### THE TASK
Report every line of the entries that contains the word "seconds".

### MATERIALS PROVIDED
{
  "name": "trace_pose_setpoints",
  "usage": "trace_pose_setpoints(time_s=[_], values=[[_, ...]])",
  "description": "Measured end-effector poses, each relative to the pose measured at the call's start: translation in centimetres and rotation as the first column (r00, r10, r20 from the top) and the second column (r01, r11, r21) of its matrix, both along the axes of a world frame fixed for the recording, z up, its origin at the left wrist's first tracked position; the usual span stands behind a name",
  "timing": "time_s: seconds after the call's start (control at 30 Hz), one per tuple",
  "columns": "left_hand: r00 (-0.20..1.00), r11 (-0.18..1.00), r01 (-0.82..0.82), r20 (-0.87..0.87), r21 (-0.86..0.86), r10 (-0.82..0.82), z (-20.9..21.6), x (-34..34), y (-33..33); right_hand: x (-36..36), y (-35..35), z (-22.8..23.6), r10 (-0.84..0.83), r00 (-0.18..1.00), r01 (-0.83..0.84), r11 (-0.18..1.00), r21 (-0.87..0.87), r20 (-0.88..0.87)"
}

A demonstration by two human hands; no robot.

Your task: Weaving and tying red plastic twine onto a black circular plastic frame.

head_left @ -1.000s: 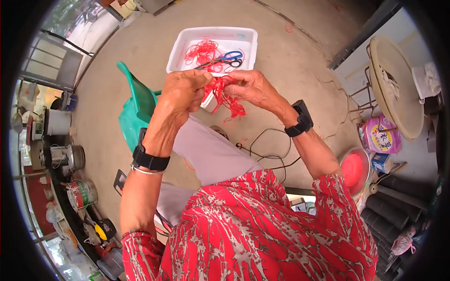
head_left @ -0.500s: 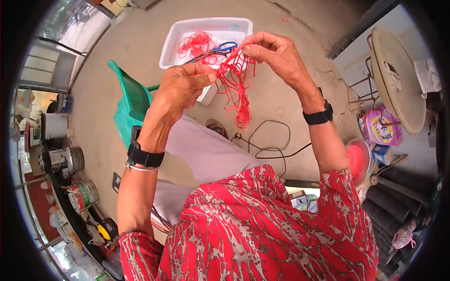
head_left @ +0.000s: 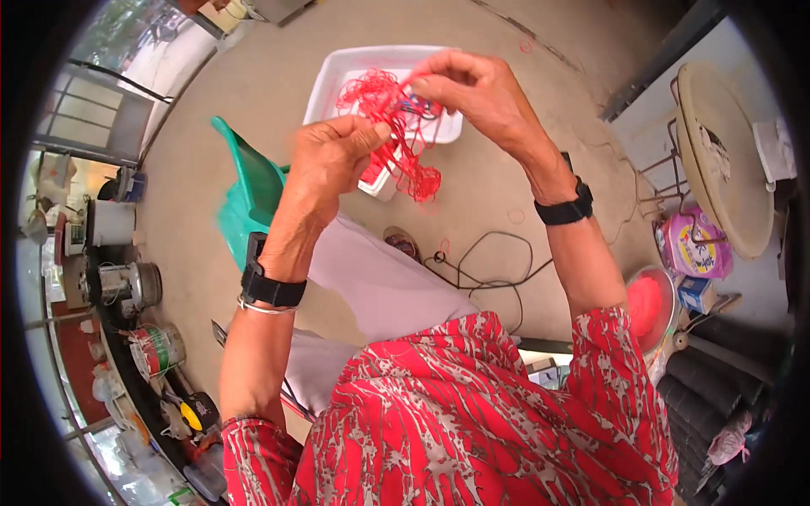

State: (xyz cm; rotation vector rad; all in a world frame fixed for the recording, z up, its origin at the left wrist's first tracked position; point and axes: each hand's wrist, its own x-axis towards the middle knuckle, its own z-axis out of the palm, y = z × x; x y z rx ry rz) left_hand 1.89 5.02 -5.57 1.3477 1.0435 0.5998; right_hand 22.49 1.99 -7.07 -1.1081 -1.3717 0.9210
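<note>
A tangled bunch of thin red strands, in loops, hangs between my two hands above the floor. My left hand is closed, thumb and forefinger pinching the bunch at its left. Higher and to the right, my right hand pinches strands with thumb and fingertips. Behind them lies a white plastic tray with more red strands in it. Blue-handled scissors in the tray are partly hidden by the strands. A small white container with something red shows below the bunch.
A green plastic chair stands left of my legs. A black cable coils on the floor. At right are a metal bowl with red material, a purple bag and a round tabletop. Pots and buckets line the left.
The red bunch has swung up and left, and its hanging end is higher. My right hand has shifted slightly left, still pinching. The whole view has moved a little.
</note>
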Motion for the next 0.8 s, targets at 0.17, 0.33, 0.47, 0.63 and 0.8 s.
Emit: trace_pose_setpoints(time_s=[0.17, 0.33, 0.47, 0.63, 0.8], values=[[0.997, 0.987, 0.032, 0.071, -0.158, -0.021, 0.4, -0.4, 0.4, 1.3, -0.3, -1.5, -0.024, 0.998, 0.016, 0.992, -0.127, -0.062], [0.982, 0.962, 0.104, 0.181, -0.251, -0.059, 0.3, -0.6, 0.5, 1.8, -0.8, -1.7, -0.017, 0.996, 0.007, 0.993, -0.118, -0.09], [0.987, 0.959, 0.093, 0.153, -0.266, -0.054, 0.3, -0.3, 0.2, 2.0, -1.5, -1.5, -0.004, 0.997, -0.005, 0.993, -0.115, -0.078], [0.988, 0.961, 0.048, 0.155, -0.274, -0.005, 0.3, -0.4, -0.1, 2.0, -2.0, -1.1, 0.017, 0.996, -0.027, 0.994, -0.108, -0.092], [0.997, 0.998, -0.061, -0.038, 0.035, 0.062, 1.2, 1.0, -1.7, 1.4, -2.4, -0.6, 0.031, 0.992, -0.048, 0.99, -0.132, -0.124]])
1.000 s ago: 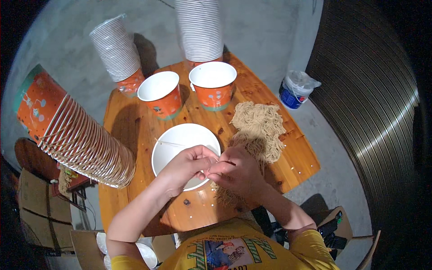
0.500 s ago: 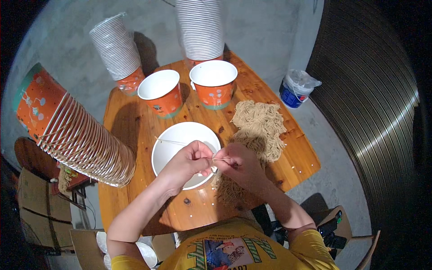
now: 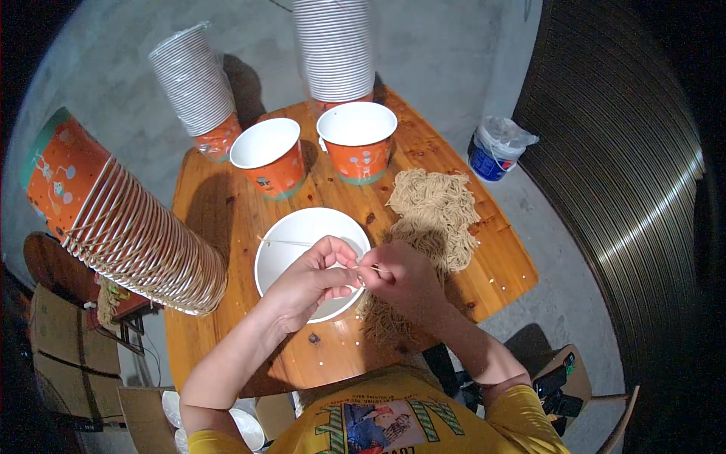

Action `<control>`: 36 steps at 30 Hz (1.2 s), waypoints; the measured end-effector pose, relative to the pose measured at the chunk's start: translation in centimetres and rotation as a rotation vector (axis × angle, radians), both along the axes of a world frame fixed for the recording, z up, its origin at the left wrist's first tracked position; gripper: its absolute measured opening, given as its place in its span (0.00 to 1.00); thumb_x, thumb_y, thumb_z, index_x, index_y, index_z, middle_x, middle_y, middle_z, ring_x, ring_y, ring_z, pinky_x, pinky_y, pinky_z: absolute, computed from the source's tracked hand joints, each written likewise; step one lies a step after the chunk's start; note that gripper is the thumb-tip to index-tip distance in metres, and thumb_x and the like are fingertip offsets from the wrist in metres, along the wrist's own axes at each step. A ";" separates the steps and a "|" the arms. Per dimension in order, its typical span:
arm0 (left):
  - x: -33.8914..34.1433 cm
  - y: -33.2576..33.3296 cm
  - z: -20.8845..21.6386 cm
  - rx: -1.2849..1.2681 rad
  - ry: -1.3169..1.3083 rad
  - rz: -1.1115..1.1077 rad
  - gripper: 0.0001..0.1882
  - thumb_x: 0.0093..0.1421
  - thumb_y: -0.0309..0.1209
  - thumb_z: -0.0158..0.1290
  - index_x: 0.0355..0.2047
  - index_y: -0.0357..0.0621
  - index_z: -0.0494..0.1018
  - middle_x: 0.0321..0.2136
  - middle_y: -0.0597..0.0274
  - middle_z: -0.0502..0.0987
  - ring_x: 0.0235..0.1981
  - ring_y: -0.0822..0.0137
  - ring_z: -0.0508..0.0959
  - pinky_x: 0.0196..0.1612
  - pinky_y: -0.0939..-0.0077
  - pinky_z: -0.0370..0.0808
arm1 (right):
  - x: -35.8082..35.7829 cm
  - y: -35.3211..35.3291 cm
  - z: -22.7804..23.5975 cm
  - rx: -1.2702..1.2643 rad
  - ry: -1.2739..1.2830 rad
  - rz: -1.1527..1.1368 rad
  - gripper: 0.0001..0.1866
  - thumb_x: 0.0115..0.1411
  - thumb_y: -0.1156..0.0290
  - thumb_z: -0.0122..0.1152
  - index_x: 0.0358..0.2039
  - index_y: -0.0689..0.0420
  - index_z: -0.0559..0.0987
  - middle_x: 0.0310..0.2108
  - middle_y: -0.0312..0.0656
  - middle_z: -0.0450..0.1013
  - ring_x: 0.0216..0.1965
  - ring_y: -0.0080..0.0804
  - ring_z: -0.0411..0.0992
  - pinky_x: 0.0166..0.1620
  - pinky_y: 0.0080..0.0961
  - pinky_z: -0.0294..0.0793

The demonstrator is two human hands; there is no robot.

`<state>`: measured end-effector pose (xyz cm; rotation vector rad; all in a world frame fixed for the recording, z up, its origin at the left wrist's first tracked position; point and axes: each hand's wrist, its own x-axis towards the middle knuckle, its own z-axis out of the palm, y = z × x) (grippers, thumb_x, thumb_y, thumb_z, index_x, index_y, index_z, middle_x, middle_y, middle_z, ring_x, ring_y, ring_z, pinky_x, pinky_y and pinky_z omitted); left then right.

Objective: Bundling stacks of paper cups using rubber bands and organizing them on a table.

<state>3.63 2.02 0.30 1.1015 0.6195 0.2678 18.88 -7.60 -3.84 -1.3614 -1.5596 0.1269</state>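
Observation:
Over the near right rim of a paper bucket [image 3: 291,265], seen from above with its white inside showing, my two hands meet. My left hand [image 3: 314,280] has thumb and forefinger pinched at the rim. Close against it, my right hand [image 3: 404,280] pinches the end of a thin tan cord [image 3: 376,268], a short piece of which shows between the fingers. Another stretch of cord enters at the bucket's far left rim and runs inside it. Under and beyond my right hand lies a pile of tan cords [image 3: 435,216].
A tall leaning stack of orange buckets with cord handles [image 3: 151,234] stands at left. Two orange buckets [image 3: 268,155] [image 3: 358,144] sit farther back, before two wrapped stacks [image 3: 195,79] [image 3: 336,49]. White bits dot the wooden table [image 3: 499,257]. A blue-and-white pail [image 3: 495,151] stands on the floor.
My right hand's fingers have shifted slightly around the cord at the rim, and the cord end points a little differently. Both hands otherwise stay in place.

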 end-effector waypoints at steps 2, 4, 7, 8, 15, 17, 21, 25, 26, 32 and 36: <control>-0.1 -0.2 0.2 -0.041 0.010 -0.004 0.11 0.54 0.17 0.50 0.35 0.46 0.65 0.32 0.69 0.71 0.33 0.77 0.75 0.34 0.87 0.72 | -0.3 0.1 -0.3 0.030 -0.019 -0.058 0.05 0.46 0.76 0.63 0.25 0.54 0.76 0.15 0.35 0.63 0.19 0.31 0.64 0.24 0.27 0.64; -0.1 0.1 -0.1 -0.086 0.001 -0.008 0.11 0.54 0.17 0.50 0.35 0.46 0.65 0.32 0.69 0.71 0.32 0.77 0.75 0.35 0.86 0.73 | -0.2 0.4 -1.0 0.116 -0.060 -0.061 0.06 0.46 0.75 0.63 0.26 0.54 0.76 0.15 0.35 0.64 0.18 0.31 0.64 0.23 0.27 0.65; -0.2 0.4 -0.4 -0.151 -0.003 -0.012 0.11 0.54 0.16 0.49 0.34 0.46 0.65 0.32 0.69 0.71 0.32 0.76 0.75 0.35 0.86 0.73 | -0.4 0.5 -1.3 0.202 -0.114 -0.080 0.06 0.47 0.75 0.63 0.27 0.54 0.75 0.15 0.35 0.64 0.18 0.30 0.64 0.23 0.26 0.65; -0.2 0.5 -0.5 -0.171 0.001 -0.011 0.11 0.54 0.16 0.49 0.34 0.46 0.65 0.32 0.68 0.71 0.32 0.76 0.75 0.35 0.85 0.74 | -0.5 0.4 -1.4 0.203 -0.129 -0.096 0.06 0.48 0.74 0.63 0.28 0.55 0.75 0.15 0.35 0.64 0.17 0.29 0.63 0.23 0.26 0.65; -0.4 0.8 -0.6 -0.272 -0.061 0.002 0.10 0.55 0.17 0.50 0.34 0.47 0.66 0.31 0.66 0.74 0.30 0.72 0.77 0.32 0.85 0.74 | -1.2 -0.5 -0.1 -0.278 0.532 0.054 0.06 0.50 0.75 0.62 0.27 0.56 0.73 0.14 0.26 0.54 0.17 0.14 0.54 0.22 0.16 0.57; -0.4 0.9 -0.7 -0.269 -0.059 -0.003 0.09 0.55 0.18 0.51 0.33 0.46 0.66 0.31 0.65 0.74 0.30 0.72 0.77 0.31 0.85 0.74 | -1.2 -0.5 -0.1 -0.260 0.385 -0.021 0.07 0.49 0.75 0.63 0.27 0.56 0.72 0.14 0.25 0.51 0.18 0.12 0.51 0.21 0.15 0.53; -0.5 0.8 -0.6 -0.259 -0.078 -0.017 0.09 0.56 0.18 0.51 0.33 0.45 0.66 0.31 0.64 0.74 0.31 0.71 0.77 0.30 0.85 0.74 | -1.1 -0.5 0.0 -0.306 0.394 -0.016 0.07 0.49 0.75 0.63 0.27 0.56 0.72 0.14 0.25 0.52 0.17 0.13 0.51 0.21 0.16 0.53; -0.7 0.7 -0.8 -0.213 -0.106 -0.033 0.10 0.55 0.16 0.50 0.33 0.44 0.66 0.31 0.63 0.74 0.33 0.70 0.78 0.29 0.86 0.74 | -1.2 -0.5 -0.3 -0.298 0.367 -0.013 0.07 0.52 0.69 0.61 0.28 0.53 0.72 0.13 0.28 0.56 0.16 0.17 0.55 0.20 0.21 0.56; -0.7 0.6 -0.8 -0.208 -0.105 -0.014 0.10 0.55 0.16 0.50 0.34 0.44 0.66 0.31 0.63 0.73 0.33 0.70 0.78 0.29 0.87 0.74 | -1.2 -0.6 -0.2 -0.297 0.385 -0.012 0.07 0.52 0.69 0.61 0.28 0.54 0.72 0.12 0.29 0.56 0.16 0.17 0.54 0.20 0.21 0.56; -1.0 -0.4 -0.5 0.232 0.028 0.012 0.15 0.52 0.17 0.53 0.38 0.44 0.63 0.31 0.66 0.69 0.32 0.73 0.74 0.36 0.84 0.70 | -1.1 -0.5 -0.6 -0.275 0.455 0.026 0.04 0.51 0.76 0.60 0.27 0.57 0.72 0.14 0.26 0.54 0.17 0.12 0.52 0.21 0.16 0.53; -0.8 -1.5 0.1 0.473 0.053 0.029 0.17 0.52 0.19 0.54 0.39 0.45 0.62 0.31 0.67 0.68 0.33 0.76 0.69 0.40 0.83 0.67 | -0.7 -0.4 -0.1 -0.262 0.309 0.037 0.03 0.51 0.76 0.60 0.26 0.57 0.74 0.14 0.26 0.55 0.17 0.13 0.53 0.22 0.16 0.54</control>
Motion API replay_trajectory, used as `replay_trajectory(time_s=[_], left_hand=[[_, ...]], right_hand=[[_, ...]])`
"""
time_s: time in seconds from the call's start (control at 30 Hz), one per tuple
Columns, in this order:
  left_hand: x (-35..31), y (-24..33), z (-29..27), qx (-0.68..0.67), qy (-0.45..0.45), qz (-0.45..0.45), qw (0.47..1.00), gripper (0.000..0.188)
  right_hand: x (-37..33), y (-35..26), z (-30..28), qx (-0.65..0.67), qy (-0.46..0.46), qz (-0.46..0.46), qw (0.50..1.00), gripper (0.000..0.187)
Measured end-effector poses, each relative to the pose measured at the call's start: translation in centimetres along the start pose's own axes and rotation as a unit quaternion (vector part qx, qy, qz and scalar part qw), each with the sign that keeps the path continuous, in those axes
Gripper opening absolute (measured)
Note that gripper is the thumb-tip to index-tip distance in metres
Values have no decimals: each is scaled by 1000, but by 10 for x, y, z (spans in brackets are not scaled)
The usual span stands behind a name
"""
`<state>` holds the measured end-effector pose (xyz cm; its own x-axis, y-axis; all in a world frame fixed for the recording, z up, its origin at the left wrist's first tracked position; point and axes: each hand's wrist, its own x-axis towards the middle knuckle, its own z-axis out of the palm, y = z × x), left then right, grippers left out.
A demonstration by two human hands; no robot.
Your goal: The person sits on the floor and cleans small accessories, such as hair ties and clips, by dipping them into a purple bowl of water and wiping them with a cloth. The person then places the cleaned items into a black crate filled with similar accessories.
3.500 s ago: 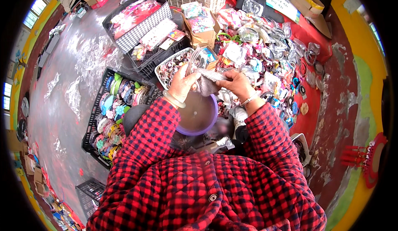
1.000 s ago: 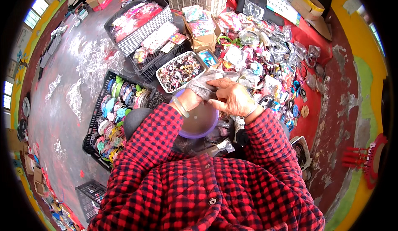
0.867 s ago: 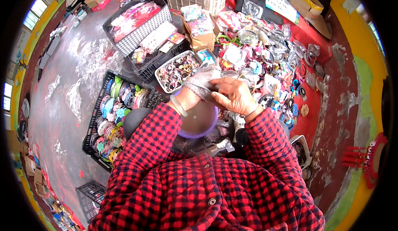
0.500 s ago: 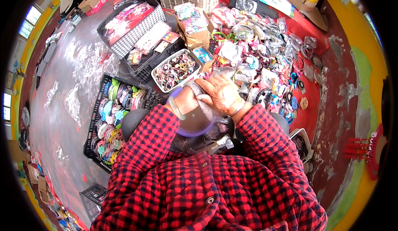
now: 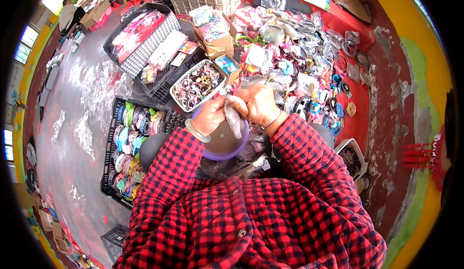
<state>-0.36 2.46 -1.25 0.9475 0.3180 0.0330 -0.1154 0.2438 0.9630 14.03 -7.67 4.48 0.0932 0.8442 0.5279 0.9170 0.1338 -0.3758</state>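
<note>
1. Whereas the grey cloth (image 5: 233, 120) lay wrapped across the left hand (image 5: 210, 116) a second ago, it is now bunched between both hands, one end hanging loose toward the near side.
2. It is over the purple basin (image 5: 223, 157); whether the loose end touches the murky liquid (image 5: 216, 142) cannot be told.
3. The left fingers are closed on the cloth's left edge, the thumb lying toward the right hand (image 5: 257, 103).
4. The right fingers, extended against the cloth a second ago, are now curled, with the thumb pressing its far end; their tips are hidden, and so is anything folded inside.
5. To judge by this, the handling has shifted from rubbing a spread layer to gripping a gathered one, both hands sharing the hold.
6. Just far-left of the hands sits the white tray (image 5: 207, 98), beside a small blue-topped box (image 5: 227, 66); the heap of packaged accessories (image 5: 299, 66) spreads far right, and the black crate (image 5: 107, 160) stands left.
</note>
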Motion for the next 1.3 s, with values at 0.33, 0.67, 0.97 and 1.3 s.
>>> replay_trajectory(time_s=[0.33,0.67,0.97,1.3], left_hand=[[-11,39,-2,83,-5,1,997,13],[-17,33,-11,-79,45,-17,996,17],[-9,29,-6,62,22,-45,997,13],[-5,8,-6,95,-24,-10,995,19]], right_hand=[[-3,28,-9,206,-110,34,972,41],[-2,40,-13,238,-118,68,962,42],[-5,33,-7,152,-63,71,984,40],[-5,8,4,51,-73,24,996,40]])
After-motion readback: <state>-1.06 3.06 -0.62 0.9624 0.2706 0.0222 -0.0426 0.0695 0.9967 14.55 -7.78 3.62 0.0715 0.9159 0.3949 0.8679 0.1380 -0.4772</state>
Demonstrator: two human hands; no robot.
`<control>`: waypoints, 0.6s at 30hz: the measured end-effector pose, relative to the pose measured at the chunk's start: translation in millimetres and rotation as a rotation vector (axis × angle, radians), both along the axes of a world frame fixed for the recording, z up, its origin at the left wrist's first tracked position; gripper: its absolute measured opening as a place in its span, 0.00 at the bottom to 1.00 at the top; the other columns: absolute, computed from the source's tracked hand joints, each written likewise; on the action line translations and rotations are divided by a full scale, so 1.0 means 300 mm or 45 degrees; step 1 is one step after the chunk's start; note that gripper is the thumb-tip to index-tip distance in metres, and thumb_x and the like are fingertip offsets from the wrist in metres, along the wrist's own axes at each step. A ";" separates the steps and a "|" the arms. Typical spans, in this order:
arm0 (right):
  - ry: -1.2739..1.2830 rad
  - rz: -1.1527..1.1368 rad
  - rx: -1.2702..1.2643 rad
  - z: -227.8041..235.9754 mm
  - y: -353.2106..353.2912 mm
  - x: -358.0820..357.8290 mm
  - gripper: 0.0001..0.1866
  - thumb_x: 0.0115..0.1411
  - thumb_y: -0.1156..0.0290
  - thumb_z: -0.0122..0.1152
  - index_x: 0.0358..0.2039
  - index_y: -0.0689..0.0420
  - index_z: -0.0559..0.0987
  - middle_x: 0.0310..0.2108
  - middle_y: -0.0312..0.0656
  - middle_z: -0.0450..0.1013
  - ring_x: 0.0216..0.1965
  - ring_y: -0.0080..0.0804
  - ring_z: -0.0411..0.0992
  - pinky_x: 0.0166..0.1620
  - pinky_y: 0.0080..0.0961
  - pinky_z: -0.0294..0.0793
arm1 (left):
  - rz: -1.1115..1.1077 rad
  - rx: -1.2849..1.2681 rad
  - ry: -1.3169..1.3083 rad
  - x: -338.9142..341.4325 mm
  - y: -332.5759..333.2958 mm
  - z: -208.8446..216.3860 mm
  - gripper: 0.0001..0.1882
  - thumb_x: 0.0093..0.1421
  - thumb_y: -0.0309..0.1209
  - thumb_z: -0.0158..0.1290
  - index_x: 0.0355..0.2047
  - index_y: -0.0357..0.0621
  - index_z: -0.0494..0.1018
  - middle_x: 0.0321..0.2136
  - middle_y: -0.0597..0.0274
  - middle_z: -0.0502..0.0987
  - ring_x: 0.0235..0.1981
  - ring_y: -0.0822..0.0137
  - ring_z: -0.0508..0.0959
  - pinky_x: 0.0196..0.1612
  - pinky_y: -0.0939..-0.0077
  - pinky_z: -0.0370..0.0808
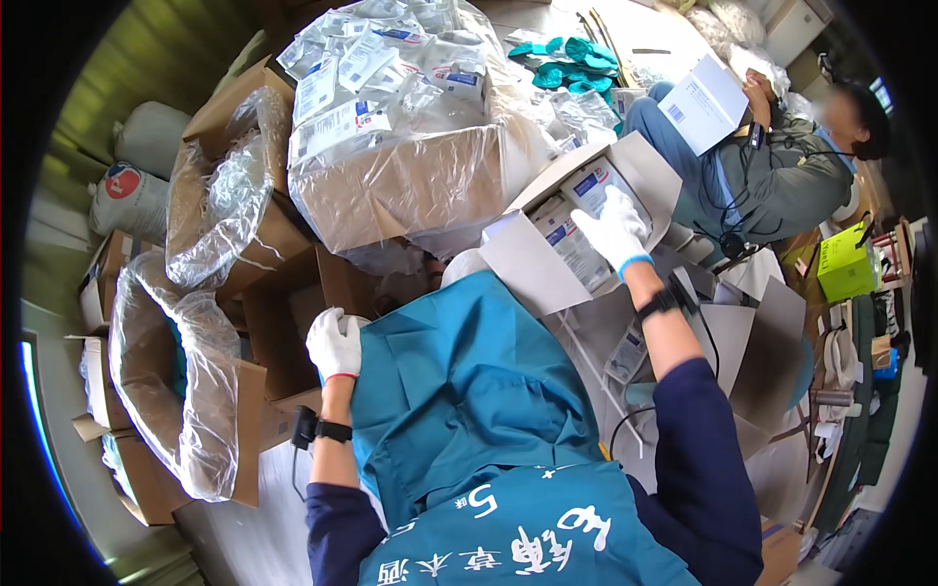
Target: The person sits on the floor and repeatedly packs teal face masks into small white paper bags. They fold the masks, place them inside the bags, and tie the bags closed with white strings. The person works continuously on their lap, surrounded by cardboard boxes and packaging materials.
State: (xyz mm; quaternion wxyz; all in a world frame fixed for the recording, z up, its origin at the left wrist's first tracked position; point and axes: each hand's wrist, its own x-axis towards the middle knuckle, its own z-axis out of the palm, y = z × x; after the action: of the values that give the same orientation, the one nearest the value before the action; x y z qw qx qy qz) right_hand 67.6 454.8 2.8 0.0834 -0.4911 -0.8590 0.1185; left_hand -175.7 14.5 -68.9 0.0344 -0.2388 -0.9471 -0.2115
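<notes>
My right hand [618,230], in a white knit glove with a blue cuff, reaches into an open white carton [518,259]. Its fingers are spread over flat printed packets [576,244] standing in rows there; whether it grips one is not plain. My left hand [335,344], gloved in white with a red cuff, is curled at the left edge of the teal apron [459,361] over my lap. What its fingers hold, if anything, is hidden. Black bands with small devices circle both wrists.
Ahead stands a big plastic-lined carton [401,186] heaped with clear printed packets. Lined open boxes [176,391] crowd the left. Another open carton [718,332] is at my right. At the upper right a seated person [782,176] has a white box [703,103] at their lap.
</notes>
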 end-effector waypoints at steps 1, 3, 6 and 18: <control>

### ANSWER SECTION
  "timing": "time_s: seconds after the call's start (control at 30 Hz), one per tuple",
time_s: time in seconds from the call's start (control at 30 Hz), one per tuple

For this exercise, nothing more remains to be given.